DATA BLOCK:
++++++++

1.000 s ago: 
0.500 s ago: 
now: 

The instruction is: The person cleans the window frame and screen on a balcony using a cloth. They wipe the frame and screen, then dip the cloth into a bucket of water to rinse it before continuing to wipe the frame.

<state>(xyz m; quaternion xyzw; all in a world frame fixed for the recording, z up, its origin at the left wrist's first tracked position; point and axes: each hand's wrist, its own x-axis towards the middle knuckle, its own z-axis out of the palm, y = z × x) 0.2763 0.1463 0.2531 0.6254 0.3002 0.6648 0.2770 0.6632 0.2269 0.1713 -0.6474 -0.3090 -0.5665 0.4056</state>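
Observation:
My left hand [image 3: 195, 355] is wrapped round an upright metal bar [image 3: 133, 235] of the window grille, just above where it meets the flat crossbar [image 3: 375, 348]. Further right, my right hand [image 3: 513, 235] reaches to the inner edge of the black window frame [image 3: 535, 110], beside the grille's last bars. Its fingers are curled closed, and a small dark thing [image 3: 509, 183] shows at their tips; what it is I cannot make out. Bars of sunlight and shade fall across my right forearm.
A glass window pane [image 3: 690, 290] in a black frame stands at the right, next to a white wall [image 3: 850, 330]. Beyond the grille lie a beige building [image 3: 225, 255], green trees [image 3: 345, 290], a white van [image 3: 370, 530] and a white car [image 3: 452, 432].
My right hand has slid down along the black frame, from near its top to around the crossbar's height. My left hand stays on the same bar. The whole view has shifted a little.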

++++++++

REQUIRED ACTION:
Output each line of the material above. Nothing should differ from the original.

RESPONSE TO THE EXERCISE:
1.000 s ago: 
0.500 s ago: 
now: 

The instruction is: The person cleans the window frame and screen on a balcony using a cloth. They wipe the frame and screen, then dip the cloth into a bucket of water to rinse it before continuing to wipe the frame.

<state>(xyz m; quaternion xyzw; all in a world frame fixed for the recording, z up, its origin at the left wrist's first tracked position; point and axes: each hand's wrist, its own x-axis towards the middle knuckle, its own z-axis out of the palm, y = z × x) 0.2763 0.1463 0.2531 0.6254 0.3002 0.6648 0.2770 0.6632 0.2269 0.1713 -0.6474 -0.3090 -0.5665 0.4056</state>
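Observation:
My left hand [image 3: 195, 355] is wrapped round an upright metal bar [image 3: 133, 235] of the window grille, just above where it meets the flat crossbar [image 3: 375, 348]. Further right, my right hand [image 3: 513, 235] reaches to the inner edge of the black window frame [image 3: 535, 110], beside the grille's last bars. Its fingers are curled closed, and a small dark thing [image 3: 509, 183] shows at their tips; what it is I cannot make out. Bars of sunlight and shade fall across my right forearm.
A glass window pane [image 3: 690, 290] in a black frame stands at the right, next to a white wall [image 3: 850, 330]. Beyond the grille lie a beige building [image 3: 225, 255], green trees [image 3: 345, 290], a white van [image 3: 370, 530] and a white car [image 3: 452, 432].
My right hand has slid down along the black frame, from near its top to around the crossbar's height. My left hand stays on the same bar. The whole view has shifted a little.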

This answer is finished.